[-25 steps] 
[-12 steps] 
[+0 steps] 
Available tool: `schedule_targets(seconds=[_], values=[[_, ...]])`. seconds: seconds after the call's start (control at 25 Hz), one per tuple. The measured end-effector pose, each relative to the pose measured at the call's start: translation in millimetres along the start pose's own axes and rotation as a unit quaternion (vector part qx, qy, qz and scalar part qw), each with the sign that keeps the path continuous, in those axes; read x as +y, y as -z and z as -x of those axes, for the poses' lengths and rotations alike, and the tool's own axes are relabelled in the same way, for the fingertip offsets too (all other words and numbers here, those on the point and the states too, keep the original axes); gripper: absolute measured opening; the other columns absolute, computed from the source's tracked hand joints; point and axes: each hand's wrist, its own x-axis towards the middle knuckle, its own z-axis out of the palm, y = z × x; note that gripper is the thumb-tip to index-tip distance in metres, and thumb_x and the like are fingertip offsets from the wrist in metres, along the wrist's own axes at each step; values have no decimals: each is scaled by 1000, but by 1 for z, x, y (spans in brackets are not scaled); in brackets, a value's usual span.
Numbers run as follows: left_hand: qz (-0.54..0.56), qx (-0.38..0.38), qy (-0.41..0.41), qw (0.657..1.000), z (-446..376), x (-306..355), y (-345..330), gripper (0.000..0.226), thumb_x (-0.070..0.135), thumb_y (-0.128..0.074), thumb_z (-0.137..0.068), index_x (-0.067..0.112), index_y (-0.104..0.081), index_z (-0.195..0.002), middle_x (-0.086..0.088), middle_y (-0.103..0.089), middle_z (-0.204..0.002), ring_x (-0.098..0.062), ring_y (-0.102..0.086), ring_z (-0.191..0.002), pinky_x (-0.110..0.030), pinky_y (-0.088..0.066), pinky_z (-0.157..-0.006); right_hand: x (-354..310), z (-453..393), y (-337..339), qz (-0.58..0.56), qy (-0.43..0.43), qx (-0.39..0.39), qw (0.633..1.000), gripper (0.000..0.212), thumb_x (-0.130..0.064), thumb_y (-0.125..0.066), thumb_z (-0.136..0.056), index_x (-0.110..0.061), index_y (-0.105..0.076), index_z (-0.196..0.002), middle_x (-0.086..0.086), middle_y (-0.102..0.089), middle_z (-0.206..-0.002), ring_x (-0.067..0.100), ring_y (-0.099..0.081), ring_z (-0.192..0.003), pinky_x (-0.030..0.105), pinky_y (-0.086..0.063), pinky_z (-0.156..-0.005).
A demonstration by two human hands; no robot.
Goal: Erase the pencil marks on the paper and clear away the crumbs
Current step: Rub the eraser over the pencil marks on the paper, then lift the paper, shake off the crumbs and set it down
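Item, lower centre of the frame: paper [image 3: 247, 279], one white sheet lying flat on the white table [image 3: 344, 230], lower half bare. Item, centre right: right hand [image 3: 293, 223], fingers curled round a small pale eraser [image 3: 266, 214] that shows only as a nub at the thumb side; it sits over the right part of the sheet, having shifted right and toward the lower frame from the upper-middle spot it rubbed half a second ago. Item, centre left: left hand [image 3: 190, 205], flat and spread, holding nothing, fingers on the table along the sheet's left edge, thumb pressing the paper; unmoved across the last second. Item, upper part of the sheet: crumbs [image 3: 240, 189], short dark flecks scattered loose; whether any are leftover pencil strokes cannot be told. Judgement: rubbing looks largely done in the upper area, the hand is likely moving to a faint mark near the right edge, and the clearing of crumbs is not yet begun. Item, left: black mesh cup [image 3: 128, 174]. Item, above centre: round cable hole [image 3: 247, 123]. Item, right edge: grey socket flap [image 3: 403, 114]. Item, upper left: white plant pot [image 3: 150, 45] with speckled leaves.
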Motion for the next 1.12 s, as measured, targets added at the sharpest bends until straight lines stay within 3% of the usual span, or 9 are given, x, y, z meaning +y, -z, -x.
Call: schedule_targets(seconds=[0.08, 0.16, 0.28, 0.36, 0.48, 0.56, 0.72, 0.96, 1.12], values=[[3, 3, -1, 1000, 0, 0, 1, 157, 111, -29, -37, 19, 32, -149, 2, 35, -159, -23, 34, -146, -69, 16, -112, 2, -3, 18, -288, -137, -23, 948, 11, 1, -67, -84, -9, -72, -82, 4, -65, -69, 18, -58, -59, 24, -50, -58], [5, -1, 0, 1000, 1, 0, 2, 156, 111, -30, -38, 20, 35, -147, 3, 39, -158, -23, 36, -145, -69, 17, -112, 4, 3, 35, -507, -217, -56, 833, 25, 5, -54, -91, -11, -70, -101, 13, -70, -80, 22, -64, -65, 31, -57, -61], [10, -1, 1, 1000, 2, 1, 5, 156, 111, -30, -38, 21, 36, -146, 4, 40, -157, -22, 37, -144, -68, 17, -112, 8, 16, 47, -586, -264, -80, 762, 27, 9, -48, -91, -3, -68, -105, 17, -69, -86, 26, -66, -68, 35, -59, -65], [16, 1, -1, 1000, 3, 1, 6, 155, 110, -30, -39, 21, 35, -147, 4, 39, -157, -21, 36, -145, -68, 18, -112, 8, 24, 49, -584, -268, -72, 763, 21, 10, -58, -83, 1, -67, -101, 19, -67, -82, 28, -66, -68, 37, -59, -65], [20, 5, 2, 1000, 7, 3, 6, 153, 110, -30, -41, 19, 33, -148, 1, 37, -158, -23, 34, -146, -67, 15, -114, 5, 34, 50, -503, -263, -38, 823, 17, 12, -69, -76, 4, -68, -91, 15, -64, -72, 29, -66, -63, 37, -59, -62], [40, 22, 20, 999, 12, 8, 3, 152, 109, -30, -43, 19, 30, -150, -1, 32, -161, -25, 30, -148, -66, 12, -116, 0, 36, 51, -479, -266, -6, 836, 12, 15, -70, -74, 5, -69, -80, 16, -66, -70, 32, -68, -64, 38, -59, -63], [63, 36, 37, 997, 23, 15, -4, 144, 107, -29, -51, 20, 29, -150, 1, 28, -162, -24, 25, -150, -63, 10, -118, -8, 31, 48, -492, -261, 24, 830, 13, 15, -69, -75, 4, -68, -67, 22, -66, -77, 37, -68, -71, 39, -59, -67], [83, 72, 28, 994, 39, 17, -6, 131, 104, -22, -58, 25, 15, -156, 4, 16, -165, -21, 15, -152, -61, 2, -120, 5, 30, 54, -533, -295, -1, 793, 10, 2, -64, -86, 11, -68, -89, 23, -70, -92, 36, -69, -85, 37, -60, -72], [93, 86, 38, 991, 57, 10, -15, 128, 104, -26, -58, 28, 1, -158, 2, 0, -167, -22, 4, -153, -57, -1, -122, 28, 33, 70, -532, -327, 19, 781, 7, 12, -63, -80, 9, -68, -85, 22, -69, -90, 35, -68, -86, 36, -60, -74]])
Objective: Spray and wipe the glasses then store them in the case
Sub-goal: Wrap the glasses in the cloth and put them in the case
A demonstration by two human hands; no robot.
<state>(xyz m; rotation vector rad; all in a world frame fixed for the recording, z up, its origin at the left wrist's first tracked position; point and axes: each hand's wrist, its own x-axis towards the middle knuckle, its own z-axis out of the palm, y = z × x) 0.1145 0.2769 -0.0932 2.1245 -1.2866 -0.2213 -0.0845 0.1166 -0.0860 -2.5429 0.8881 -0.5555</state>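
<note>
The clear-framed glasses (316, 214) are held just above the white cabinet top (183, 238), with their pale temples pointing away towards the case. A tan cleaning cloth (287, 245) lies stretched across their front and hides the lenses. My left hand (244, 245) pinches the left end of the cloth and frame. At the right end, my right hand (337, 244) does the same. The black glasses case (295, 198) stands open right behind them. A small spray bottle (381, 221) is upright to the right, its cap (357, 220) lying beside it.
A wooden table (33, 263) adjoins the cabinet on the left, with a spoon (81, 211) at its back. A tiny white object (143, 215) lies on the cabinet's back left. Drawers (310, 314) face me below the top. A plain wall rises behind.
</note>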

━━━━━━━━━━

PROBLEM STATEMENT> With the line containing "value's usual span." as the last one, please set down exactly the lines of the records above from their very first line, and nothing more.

SOLUTION FOR THIS EXERCISE>
[-25 steps] 
[-12 steps] 
[+0 steps] 
Available tool: `schedule_targets(seconds=[_], values=[[_, ...]])`. seconds: seconds after the call's start (control at 25 Hz), one per tuple. The measured end-effector pose, each relative to the pose measured at the call's start: translation in millimetres along the start pose's own axes and rotation as a unit quaternion (vector part qx, qy, qz and scalar part qw), each with the sign that keeps the path continuous, in those axes; read x as +y, y as -z and z as -x of those axes, for the poses' lengths and rotations alike, and the tool's own axes are relabelled in the same way, for the fingertip offsets too (all other words and numbers here, those on the point and the states too, keep the original axes); gripper: absolute measured opening; the other columns absolute, computed from the source's tracked hand joints; point and axes: each hand's wrist, its own x-axis towards the middle knuckle, its own z-axis out of the palm, y = z × x; note that gripper is the thumb-tip to index-tip distance in metres, and thumb_x and the like are fingertip offsets from the wrist in metres, along the wrist's own axes at each step; values have no decimals: each is scaled by 1000, but by 1 for z, x, y (spans in brackets are not scaled); in brackets, a value's usual span.

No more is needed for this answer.